“Kalau kamu memang ingin bercerai, silakan! Aku akan memenuhi permintaanmu.”
Mendengar ucapan suaminya, Asma yang tengah duduk di kursi menangis sesenggukan. Pernikahan mereka yang sudah berlangsung tiga tahun hancur dalam sekejap.
Suami Asma, Tanto, beberapa jam lalu kepergok berselingkuh. Kini, dia hendak menceraikan Asma. Perselingkuhan Tanto untuk kesekian kalinya, sangat menghancurkan hati Asma dengan kehamilan wanita selingkuhannya.
Hati Asma semakin hancur karena suaminya kepergok mengantarkan wanita itu memeriksakan kehamilannya di klinik yang sama. Sedangkan, ia sudah tidak pernah diantar lagi ke dokter kandungan sejak usia kandungan satu bulan. Usia kehamilannya memasuki bulan ke-6.
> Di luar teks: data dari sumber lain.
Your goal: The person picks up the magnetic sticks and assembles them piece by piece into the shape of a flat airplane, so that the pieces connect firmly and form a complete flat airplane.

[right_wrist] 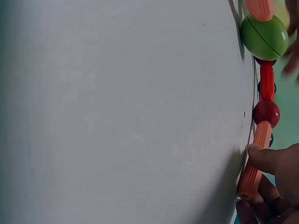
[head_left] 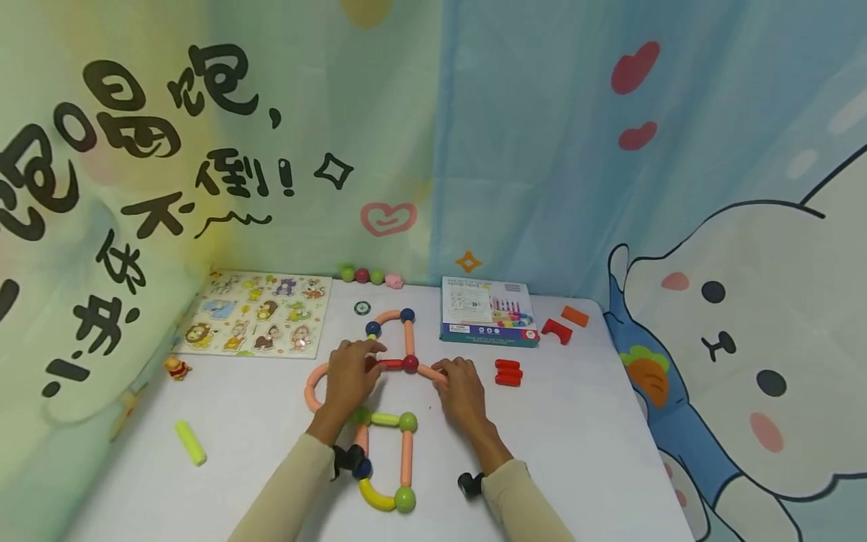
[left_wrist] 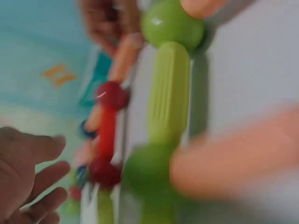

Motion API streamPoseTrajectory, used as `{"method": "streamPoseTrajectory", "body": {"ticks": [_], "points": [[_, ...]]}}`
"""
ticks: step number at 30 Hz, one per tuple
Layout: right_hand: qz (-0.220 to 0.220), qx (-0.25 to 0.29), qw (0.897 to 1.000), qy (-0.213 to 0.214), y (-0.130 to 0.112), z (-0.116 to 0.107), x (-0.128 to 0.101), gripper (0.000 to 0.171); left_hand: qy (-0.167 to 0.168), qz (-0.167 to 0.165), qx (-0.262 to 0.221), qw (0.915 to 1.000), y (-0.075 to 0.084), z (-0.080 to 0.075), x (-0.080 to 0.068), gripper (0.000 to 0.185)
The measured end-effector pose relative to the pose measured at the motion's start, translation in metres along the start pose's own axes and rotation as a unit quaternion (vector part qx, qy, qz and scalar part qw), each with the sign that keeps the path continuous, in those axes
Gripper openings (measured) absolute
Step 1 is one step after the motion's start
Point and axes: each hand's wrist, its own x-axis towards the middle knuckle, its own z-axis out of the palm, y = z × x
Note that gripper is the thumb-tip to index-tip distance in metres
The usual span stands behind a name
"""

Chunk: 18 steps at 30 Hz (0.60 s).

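My right hand [head_left: 462, 390] pinches a peach magnetic rod [right_wrist: 256, 161] between thumb and fingers. The rod's far end meets a dark red ball [head_left: 410, 364], which a red rod [head_left: 390, 365] joins on its left. Above that ball, an upright peach rod [head_left: 409, 339] and blue balls form an arch. Over the left part of the build hovers my left hand [head_left: 348, 380]; in the left wrist view its fingers [left_wrist: 44, 184] are spread and hold nothing. Closer to me lies a loop with green balls [head_left: 408, 422], a light green rod [left_wrist: 169, 93] and a yellow curved rod [head_left: 376, 497].
An animal puzzle board [head_left: 254, 315] lies back left, and a toy box [head_left: 489, 310] back right. Red rods [head_left: 508, 373], a red arch piece [head_left: 557, 331] and an orange block [head_left: 575, 315] are on the right. A light green rod [head_left: 190, 443] and small bear figure [head_left: 177, 368] lie left.
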Motion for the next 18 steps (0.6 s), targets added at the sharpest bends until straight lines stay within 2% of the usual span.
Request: {"method": "streamPoseTrajectory", "body": {"ticks": [2, 5, 7, 10, 13, 14, 16, 18], "points": [[-0.001, 0.000, 1.000, -0.002, 0.000, 0.000, -0.001, 0.027, 0.061, -0.022, -0.011, 0.9978, -0.011, -0.023, -0.018, 0.027], [0.002, 0.001, 1.000, 0.000, 0.000, -0.002, -0.003, 0.026, 0.144, -0.070, -0.008, 0.9870, -0.034, -0.061, -0.047, 0.025], [0.007, 0.004, 1.000, 0.000, 0.000, -0.003, -0.004, 0.026, 0.186, -0.108, 0.005, 0.9766, -0.052, -0.084, -0.066, 0.023], [0.008, 0.008, 1.000, -0.001, 0.000, -0.005, -0.005, 0.026, 0.223, -0.174, 0.035, 0.9584, -0.077, -0.114, -0.095, 0.024], [0.007, 0.012, 1.000, -0.006, -0.001, -0.005, -0.005, 0.026, 0.220, -0.263, 0.063, 0.9373, -0.097, -0.137, -0.119, 0.035], [0.008, 0.014, 1.000, -0.009, 0.000, -0.005, -0.004, 0.027, 0.208, -0.295, 0.070, 0.9297, -0.102, -0.143, -0.126, 0.040], [0.006, 0.018, 1.000, -0.011, 0.000, -0.004, -0.003, 0.027, 0.165, -0.360, 0.080, 0.9150, -0.111, -0.152, -0.135, 0.051], [0.004, 0.023, 1.000, -0.012, 0.000, -0.003, -0.002, 0.027, 0.124, -0.391, 0.086, 0.9082, -0.120, -0.156, -0.141, 0.055]]}}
“Kamu tega, Mas! Kamu lebih memilih wanita itu. Lalu, bagaimana anak yang ada di dalam kandunganku?” tanya Asma dengan berlinang air mata.
“Kamu sendiri yang meminta berpisah, kamu malah menyalahkan aku?” ucap Tanto dengan nada suara tinggi.
Asma berdiri dari tempat duduknya. Dia mendekati suaminya dan berkata, “Itu juga karena kesalahanmu sendiri yang berselingkuh di belakangku.”
“Kesalahanku?” Tanto mengulang ucapan Asma seraya tertawa. “Bagaimana dengan orang tuamu yang hingga sekarang belum menerimaku sebagai menantunya?”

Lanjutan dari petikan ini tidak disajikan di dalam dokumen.